Alfa w ten weekend wielokrotnie podpadała sędziom. Najpierw niebezpiecznie ze stanowiska serwisowego wypuszczono Giovinazziego w trakcie treningu, co kosztowało ich €5000. Następnie Włoch przeszkodził Gaslyiemu w FP3 za co dostał reprymendę.
Wyścig o Grand Prix Węgier zaczął się dla nich fatalnie – Antonio Giovinazzi zjechał do boksów jeszcze przed startem, zmieniając opony na pośrednie slicki. Giovinazzi spadł na koniec stawki startując z alei serwisowej, a potem miał ogromne problemy by utrzymać się na torze. Nawet gdyby zatem nie było karambolu na starcie, Antonio nic by nie zyskał. Po co więc aż tak ryzykować wiedząc, że będzie jeszcze szansa strategicznej rozgrywki, a na starcie wiele może się wydarzyć?
Niestety dla niego, podczas tego pit-stopu przekroczył prędkość w alei serwisowej przez co otrzymał karę 10 sekund stop and go. Efektywnie stracił około 30 sekund i miał po wyścigu.
Raikkonena wypuszczono za wcześnie ze stanowiska serwisowego i władował się wprost w Nikitę Mazepina, kończąc jego wyścig. Miał nieco uszkodzone auto i otrzymał 10 sekund kary. Przedłużony pit-stop kosztował go za sprawą tej sytuacji około 15 sekund.
Gorsze pozycje na torze, konieczność walki w tłoku po karach i przeciętna jazda kierowców sprawiły, że na metę Raikkonen i Giovinazzi wjechali jako 11. i 14. a po dyskwalifikacji Vettela mogą cieszyć się z 1 punktu.
Szkopuł w tym, że Alfa straciła miejsce w klasyfikacji konstruktorów na rzecz Williamsa, a że Nicholas Latifi i George Russell zdobyli 10 punktów, to ekipie z Hinwil będzie bardzo trudno odzyskać 8. miejsce.
Weekend do zapomnienia
W Alfie chcą chyba jak najszybciej udać się na wakacje.
„To okazał się być bardzo trudny weekend dla zespołu po obiecującym starcie. Przystępowaliśmy do wyścigu po dobrej sobocie, w której osiągnęliśmy najlepszy tegoroczny wynik. Pierwsze okrążenia były jednak chaosem. Zostaliśmy zablokowani w pierwszym zakręcie, próbując uniknąć incydentów i musieliśmy wracać z końca stawki na torze, na którym wyprzedzanie jest bardzo trudne. Niestety kolizja z Mazepinem i przekroczenie prędkości w alei serwisowej oznaczały kary dla Kimiego i Antonio i nie byli w stanie wykorzystać okazji na punkty. Szkoda, bo mogliśmy zdobyć wiele oczek. Pracujemy jednak dalej, wiedząc, że będziemy mieli więcej okazji w drugiej części sezonu” – powiedział Fredric Vasseur, szef Alfa Romeo Racing ORLEN.

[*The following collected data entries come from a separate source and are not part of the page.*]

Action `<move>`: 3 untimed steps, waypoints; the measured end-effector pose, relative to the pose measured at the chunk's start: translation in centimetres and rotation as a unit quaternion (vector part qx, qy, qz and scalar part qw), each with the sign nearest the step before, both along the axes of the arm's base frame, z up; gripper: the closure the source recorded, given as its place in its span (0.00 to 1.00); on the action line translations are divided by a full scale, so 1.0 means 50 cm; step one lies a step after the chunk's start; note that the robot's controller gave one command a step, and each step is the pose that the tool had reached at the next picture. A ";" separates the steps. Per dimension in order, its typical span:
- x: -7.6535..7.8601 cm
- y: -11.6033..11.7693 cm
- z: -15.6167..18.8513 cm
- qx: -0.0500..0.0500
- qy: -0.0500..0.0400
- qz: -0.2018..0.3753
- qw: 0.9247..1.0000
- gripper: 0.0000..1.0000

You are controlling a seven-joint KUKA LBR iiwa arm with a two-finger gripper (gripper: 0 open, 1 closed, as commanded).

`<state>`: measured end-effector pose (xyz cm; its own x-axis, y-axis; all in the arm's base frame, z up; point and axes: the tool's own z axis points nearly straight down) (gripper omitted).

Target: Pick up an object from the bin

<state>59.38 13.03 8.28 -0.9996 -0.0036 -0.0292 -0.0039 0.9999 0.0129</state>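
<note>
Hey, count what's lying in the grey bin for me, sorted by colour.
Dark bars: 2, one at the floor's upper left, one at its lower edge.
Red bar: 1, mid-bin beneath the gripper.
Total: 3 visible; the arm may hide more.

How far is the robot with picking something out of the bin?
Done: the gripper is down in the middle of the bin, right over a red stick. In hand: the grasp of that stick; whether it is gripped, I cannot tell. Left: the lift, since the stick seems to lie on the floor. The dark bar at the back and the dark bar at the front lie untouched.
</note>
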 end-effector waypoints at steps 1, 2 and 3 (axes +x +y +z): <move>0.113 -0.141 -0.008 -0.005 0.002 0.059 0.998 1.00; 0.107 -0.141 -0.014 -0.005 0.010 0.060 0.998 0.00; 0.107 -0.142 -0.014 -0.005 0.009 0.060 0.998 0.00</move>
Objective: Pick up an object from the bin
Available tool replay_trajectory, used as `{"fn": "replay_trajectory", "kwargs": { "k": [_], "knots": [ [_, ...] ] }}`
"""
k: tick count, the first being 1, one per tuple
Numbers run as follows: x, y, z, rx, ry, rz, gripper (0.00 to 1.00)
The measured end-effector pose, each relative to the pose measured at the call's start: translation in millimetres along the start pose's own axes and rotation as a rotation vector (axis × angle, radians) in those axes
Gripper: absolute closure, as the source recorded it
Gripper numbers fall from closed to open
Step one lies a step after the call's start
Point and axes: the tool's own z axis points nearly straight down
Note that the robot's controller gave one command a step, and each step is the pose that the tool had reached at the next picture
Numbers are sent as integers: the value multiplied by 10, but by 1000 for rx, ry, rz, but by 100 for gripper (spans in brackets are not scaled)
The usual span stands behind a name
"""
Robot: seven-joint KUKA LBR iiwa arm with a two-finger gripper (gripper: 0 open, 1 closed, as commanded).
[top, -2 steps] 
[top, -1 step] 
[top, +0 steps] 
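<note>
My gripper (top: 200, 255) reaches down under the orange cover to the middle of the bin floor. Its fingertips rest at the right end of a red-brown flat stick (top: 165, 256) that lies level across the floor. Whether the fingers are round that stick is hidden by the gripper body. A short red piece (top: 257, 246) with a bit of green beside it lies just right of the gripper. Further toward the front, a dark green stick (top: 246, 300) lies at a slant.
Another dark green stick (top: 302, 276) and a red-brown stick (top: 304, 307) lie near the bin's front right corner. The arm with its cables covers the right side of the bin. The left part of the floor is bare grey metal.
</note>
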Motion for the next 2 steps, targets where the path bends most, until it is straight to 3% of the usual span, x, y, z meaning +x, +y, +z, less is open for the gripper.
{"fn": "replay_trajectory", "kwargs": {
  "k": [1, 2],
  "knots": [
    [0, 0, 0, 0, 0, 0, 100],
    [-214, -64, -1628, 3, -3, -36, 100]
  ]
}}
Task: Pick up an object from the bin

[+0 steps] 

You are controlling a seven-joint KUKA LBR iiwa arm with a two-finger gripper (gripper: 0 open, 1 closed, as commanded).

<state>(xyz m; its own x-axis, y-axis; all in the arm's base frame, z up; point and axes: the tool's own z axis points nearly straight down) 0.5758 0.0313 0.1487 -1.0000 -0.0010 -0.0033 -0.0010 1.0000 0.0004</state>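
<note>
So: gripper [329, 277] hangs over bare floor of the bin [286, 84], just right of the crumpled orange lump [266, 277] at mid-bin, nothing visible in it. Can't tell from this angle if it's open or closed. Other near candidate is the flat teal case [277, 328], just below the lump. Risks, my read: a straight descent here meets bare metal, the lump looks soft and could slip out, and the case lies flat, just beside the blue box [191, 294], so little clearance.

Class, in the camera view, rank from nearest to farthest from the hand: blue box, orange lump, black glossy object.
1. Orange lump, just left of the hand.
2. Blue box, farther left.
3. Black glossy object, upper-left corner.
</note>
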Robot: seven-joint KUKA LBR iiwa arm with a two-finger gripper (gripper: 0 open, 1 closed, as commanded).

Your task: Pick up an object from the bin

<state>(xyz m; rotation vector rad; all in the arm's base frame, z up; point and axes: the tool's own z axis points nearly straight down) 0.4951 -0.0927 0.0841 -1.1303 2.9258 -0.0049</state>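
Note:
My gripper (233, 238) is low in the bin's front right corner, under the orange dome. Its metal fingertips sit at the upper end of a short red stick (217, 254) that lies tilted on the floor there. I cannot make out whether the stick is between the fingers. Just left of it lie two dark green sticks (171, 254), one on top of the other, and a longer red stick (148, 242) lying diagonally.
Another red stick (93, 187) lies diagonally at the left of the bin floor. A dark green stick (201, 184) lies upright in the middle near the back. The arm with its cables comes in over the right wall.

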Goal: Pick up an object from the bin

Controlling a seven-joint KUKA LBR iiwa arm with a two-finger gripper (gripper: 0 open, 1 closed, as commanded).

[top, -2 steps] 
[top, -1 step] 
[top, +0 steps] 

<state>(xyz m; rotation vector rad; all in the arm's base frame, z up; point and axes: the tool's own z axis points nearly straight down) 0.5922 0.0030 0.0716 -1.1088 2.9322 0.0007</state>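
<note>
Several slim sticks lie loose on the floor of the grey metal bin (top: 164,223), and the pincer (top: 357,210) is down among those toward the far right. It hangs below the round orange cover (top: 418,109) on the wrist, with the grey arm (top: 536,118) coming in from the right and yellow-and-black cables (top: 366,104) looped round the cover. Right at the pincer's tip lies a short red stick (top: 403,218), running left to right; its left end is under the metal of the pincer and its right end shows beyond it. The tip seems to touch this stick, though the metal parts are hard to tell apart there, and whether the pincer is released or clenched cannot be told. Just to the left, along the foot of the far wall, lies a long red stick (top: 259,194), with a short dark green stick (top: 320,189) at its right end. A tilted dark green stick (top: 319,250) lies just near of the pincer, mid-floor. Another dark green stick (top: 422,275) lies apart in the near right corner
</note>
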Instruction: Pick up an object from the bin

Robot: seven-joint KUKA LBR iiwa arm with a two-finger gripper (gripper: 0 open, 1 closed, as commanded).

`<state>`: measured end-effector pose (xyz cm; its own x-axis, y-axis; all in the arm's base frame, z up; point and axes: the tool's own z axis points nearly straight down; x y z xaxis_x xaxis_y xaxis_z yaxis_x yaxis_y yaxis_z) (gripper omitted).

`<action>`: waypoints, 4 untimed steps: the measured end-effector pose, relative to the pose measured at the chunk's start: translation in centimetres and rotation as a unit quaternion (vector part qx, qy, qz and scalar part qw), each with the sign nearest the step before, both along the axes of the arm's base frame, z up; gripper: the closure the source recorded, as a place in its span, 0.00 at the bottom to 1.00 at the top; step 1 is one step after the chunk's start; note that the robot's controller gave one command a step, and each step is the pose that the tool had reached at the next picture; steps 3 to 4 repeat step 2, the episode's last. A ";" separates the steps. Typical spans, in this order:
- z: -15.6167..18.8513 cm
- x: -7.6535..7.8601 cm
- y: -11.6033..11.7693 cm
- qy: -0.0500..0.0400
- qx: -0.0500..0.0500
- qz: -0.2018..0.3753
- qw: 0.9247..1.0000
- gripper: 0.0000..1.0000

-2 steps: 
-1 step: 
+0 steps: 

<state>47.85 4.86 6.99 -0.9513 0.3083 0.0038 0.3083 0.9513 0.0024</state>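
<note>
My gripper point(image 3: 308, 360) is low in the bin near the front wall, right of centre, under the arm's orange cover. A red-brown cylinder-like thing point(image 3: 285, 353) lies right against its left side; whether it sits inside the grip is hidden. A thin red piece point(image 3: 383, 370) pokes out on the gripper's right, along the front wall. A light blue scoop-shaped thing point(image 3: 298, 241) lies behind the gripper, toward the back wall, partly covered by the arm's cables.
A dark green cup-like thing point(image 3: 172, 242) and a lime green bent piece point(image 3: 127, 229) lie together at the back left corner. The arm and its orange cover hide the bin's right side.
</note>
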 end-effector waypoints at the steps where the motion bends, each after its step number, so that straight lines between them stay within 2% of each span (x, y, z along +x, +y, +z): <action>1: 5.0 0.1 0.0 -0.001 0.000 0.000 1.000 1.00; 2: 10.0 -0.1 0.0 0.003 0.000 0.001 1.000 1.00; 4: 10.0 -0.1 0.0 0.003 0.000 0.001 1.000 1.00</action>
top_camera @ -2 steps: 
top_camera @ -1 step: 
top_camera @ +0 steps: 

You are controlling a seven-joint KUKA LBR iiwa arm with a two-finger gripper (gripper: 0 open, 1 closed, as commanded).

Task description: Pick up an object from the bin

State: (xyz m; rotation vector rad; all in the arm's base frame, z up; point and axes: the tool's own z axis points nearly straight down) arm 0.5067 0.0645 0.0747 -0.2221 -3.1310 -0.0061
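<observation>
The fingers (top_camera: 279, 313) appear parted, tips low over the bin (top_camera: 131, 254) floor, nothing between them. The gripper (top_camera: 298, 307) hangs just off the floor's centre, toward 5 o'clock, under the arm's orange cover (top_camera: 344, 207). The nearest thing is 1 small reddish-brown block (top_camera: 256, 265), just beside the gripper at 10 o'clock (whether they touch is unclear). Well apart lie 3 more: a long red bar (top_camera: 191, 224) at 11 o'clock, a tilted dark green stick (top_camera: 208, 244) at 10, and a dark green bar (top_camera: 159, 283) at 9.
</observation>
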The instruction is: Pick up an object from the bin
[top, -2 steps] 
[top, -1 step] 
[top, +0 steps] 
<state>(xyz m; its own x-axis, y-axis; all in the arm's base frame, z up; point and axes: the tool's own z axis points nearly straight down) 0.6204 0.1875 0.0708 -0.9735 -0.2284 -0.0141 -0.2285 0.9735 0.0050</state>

Kimi Raikkonen ostatecznie sięgnął po punkt, zajmując 10. miejsce.
„Start wyścigu był takim, jakiego należało się spodziewać w tych warunkach. Po chaotycznym pierwszym okrążeniu zadziało się wiele. Aż do kary wyglądaliśmy w porządku, jednak ona mocno zepsuła nasz wyścig. Mamy problem ze światłem sygnalizującym możliwość wyjazdu i dlatego zderzyliśmy się z Mazepinem. Aż do kary byliśmy w wysokich punktach, jednak powrót z dołu stawki był czymś co nas przerosło” – powiedział Kimi Raikkonen.
Zadowolony nie był również Antonio Giovinazzi.
„To po prostu nie był nasz dzień. To był wyścig, w którym mieliśmy szansę dowieźć dobry rezultat i nie udało nam się to, ale jest jak jest. Po karze po restarcie było już praktycznie po naszym wyścigu. Trudno powiedzieć, jakie naprawdę było nasze tempo bo spędziłem wiele czasu w tłoku za innymi autami. W czystym powietrzu było jednak nieźle więc to rozczarowujące nie być w punktach. Skupmy się teraz na naładowaniu baterii w tej przerwie i silnym powrocie na Spa. Nadal przed nami jest wiele wyścigów po wakacjach i nie poddamy się” – skomentował Antonio Giovinazzi.